D'où l'idée d'entraîner six chiens à identifier les personnes souffrant d'un cancer de la vessie d'après l'odeur de leur urine. Lors du test final, chaque chien devait identifier, parmi sept échantillons d'urine, le seul correspondant à un patient souffrant d'un cancer de la vessie. Le test était effectué neuf fois par chacun des six chiens, soit 54 essais au total.
Les chiens ont correctement sélectionné l'échantillon dans 41 % des cas, en s'allongeant à côté, soit un taux de succès trois fois supérieur au simple hasard (14 % de réussite). C'est un résultat "hautement significatif", souligne Tim Cole, professeur en statistiques médicales de l'Imperial College, à Londres.
L'urine de 36 patients cancéreux (27 échantillons pour l'entraînement et 9 pour le test final) et de 108 autres personnes (groupe de contrôle comportant autant d'hommes que de femmes) a été utilisée lors de l'étude.
Parmi les échantillons de contrôle figuraient aussi ceux de personnes souffrant de troubles urologiques d'origine non cancéreuse, ou d'infections, contenant des traces de sang. Les chiens avaient été entraînés à ignorer les odeurs qui n'étaient pas spécifiques du cancer.

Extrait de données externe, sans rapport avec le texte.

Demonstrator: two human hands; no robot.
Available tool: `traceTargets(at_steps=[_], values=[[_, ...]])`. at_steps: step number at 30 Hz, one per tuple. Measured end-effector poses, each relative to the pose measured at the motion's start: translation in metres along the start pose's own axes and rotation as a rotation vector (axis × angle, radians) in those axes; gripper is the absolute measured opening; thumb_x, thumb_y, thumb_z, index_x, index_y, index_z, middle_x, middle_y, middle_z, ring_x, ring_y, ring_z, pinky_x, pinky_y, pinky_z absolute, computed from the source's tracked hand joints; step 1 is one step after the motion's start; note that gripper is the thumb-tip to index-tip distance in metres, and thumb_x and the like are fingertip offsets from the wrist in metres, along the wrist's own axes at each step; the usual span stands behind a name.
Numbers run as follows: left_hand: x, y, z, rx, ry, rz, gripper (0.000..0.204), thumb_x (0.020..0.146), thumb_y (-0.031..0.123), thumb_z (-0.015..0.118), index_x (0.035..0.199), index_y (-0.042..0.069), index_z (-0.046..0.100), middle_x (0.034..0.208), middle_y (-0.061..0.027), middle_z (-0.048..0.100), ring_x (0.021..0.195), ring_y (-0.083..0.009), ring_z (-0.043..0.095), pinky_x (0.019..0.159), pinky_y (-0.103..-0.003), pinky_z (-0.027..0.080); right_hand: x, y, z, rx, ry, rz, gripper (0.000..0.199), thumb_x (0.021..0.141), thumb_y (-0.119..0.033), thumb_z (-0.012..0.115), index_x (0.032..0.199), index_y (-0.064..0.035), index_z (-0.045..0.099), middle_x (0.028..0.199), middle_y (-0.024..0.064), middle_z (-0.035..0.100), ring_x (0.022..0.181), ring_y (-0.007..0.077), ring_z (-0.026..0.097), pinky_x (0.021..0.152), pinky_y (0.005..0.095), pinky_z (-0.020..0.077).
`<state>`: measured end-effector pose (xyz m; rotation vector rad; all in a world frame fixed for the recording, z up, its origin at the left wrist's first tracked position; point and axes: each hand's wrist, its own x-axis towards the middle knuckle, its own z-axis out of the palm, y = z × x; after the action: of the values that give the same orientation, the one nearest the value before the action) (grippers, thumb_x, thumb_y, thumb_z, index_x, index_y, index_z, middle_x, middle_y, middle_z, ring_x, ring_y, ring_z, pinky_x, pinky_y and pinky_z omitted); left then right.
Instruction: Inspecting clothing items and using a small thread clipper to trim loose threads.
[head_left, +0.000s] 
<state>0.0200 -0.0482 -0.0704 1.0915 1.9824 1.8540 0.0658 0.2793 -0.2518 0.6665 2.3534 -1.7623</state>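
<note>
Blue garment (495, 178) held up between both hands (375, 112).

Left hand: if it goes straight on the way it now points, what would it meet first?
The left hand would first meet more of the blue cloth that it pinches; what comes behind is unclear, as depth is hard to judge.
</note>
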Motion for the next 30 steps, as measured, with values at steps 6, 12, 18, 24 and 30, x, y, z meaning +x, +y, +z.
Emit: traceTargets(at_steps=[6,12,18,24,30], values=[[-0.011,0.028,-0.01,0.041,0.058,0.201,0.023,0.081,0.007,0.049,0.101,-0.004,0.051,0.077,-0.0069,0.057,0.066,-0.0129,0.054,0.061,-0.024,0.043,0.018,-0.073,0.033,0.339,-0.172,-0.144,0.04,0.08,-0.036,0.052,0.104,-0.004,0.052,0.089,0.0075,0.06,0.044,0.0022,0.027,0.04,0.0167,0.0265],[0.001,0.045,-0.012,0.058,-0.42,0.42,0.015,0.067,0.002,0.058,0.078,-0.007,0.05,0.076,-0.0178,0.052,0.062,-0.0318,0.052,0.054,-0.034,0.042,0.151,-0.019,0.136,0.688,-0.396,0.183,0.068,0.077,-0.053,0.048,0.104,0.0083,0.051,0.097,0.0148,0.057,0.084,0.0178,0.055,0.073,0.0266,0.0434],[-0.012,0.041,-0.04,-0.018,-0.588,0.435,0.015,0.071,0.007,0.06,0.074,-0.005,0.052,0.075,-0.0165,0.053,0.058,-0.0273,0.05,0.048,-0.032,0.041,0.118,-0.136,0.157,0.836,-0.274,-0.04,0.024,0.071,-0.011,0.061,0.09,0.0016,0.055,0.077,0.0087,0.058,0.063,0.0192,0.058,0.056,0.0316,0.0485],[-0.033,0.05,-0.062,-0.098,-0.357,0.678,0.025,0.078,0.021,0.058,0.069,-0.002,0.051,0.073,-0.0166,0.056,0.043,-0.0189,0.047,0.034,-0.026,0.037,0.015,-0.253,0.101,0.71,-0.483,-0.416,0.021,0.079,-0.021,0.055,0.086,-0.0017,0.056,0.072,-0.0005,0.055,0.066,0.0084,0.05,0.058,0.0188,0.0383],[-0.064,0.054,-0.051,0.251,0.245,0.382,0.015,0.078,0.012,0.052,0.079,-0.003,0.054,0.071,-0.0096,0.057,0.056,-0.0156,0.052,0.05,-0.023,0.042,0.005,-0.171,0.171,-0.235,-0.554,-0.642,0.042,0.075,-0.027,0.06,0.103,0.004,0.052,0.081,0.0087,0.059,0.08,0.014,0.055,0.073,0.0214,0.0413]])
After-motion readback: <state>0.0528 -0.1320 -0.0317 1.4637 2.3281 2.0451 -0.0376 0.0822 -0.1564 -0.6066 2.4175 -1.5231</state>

Lors de l'entraînement, les chiens ont même conduit à la découverte d'un cancer du rein parmi les patients du groupe de contrôle, en identifiant régulièrement son urine comme un cas de cancer (bien que les examens préalables à l'étude aient été négatifs), relève Tim Cole.
AU DÉPART, UN GRAIN DE BEAUTÉ...
L'idée que des chiens puissent "sentir le cancer" est apparu pour la première fois en 1989, quand deux dermatologues londoniens ont décrit le cas d'une femme, venue pour l'ablation d'un grain de beauté. Elle avait signalé que son chien le reniflait constamment, tout en ne prêtant aucune attention aux autres grains de beauté de sa maîtresse, lorsqu'elle était en pantalon. Un jour, alors qu'elle était en short, son chien avait essayé de mordre ledit grain de beauté. Lequel s'est avéré être un mélanome malin, qui a ainsi pu être diagnostiqué à temps.
En 2001, deux autres médecins britanniques avaient signalé un autre cas : un homme qui souffrait depuis dix-huit ans d'un eczéma sur l'une de ses jambes a remarqué que son labrador s'était soudainement à le renifler constamment. Le patient souffrait en fait d'un cancer de la peau. Une fois la tumeur retirée, le chien s'est désintéressé de la jambe de son maître.
De nombreuses anecdotes similaires ont été signalées depuis, mais l'étude de l'équipe de l'hôpital d'Amersham est le premier test scientifique rigoureux sur le sujet. Et, pour les différents experts consultés suite à l'étude, s'il est peu probable que les chiens deviennent des éléments essentiels dans la lutte contre le cancer, les résultats de l'étude britannique sont néanmoins prometteurs.